I have been listening to the debate for the past while with interest. Not too many of us, on both sides of the House, disagree about what we would like to get done. A lot of it is about how we get there. Many of us would like to get to the destination a lot quicker than we feel we are travelling. I believe that incrementally, this budget will gradually improve the lives of people.

I will start with a matter I am familiar with, having spent 15 years as a teacher, which is education. I will mention the further expansion of the roll-out of free schoolbooks. It is one of those things that the Minister initiated a number of years ago. We are now finally at the destination where free schoolbooks have been extended to all secondary school children. It is something that all of us have been calling for but it has taken a number of years, and a number of budgets, to get there. I welcome that full roll-out. When we talk about helping people in poverty, it is those types of actions that will make life easier for those children and their parents by tackling the costs associated with education.

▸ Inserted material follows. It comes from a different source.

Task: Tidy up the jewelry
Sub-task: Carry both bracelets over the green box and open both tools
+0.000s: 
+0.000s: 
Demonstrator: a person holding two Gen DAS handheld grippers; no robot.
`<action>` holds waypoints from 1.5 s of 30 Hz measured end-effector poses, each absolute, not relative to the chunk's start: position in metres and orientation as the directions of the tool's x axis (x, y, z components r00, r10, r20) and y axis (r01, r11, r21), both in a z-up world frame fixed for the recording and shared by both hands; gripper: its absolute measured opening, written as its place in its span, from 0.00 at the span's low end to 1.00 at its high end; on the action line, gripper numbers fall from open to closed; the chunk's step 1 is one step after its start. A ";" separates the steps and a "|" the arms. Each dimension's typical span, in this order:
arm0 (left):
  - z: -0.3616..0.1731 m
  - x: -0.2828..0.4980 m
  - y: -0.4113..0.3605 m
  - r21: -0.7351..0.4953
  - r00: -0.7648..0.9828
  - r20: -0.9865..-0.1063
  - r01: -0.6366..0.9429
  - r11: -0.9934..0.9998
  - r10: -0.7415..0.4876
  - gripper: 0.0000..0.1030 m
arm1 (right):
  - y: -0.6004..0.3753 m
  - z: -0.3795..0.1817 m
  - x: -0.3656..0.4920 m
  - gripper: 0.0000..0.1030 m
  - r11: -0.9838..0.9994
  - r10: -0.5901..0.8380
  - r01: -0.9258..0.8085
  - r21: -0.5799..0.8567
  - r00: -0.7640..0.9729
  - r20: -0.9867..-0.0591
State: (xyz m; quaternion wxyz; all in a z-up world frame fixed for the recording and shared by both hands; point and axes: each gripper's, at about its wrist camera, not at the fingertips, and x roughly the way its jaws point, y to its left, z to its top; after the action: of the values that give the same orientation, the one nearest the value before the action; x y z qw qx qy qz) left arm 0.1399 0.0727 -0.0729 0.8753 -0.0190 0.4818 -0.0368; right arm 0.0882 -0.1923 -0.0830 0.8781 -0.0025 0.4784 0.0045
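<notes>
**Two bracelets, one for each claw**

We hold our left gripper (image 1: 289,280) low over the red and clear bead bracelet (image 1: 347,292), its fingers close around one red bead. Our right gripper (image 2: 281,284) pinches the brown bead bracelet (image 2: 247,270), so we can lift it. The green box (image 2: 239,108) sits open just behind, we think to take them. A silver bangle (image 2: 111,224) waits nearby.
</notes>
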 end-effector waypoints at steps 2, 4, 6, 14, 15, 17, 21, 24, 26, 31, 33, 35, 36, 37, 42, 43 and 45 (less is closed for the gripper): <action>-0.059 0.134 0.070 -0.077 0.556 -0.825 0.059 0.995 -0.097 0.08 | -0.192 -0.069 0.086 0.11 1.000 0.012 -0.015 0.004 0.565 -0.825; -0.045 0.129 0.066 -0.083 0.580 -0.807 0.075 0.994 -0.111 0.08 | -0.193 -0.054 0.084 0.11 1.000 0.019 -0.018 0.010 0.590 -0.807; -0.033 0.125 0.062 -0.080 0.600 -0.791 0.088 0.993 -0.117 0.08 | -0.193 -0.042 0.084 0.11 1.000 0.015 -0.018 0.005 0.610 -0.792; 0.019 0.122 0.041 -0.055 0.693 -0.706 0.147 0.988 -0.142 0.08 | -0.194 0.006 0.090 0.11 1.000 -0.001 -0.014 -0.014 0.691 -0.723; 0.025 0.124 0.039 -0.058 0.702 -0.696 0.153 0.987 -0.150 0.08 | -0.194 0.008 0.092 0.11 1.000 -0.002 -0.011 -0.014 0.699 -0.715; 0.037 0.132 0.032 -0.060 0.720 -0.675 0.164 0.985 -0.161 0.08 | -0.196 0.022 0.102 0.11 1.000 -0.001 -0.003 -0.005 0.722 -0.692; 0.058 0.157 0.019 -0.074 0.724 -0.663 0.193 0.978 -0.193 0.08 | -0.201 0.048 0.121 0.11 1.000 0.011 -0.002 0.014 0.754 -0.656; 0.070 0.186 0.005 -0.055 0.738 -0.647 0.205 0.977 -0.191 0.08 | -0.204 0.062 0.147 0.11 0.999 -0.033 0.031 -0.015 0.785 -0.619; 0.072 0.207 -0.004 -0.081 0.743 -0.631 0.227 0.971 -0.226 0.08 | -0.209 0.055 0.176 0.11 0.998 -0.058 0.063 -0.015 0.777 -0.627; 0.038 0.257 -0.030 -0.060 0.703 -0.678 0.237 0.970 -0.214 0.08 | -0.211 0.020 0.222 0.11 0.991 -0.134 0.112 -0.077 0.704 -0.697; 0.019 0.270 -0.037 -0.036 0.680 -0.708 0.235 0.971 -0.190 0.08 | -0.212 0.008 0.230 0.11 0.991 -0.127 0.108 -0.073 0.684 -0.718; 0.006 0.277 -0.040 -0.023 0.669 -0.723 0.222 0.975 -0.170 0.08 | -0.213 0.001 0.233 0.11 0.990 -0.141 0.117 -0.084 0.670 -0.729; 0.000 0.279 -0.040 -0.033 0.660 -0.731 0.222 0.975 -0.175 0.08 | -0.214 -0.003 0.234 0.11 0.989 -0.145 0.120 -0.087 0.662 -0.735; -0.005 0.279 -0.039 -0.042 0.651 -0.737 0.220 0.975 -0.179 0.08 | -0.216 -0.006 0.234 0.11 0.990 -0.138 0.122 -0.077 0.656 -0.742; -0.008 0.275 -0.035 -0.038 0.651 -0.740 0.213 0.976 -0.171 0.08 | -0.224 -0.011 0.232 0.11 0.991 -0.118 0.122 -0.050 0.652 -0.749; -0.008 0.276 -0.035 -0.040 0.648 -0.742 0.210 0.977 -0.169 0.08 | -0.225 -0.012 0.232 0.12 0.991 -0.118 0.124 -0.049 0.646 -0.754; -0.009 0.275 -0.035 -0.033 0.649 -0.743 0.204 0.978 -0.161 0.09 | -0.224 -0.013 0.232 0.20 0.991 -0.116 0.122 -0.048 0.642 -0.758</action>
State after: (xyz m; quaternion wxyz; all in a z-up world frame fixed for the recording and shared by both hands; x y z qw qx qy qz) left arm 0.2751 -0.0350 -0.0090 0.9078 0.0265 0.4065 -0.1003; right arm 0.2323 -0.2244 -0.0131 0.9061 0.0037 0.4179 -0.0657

We are also seeing further expansion of the hot meals programme to include all primary schools. I emphasise to those schools that have not applied for it that they should do so in 2025. I find that the people who ring our offices to give out that their school has not been selected have not applied. Whether that is because they do not have the facilities or whatever the excuse might be, I encourage the schools that have not applied for the programme in the past to do so now.

I again acknowledge that the Minister has increased the number of special educational needs, SEN, teachers by a further 768 and has provided for an additional 1,600 special needs assistants, SNAs. I have spoken often about special education during my term in the Dáil. I have seen the direct impact of the interventions we are making in special needs. That includes the massive roll-out of the number of autism spectrum disorder, ASD, classes. It is important that we have the people, the SNAs and SEN teachers, to staff those classes.

I will move to infrastructure. I was glad to hear that as part of the Apple windfall of €14 billion, the four pillars that the soundings suggest have been identified are transport, water, housing and electricity. It is imperative that we put an awful lot of our resources into those fundamentals. I will touch on the issue of water, which Deputy O'Connor mentioned earlier. I have spoken in the past about the problems in Cork city in particular. Replacing the mile after mile of cast-iron pipes in Cork city will cost hundreds of millions. I do not care what side of the House one is on. We can throw as much money at the issue as we want in the short term but, fundamentally, it is going to take time. Irish Water admits it is limited by its own capacity, on which there are constraints. It is good to see that is one of the areas that is going to be the focus of that Apple windfall in the coming weeks. I give a shout out for Cork city, in particular, because the area has experienced massive problems with discoloured water and excess manganese in the water in the past two years. There is funding that can be put into the treatment plants, in particular, in the short term to combat the worst of the discolouration and the water supply we have, which is not up to standard.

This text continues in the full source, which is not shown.